Around one edge was this weird ’storybook-come-to-life-in-diorama-form’ kind of thing, which told stories about modern day life and the consequences of your actions. My favourite was this rather gruesome one about gambling.
It goes like this…. This dude was gambling all the time. One day his wife sends out their son to find the useless bum, and while he’s out looking for dad, a car squishes the poor kiddie on the road. All while the bum is in the gambling den. Thus it is seen. Don’t gamble or your kiddie will get squished by an auto, and who wins then? No one baby, no one.

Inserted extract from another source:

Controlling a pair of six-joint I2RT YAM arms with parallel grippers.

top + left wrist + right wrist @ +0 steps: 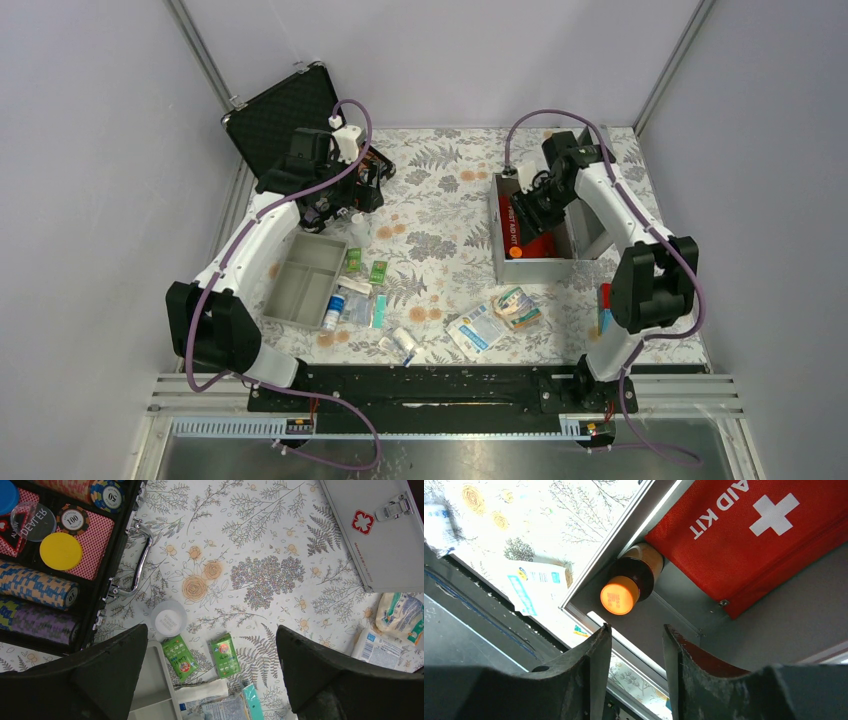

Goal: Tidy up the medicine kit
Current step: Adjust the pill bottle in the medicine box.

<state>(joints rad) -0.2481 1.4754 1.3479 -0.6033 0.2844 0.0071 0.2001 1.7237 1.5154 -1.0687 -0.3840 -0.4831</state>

Over in another corner of the garden was a pack of gorillas, and a bit further on, some emus and kangaroos. Not real. Statues of course. Huge. I don’t really know why they were there, but I cajoled Mum and Dad into posing with an ape. They obliged, though they must think I’m nuts.
You can also pose sitting on a tiger or leopard (representing the brothers as I said), but there was a queue for that. And by ‘queue’ I mean no queue—someone was just sitting on the tiger already, and leopards are a bit boring by comparison. I’m a leopard snob. Oh, and I had an attack of the shies.
It was hot and we’d pretty much exhausted our time. So we left. Passed by the Statue of Liberty—didn’t realise it was part of Chinese mythology. Went and jumped on the 143 bus. The best bus in Singapore. I don’t know about the parents, but I loved Haw Par. The garishness was trific. I won’t be going again though. I don’t think so. Though I didn’t take a photo of the person with the rooster head… I kind of regret that.
Toodle-Noo. Here endeth the missive.
Note: In the dictionary, the word Flume comes directly before Flummery. It’s nice when a harmless wander through a dictionary reminds you of your Nan’s place. Oh, and Flummery is followed by Flummox, which is what this Noos might have done to you. Hope not.
Second Note to the interested: Haw Par is gradually being restored. They’re just not closing the place while they do it, which explains why some statues seem in better nick than others. They all look glorious in the pics, but that’s just the camera I think.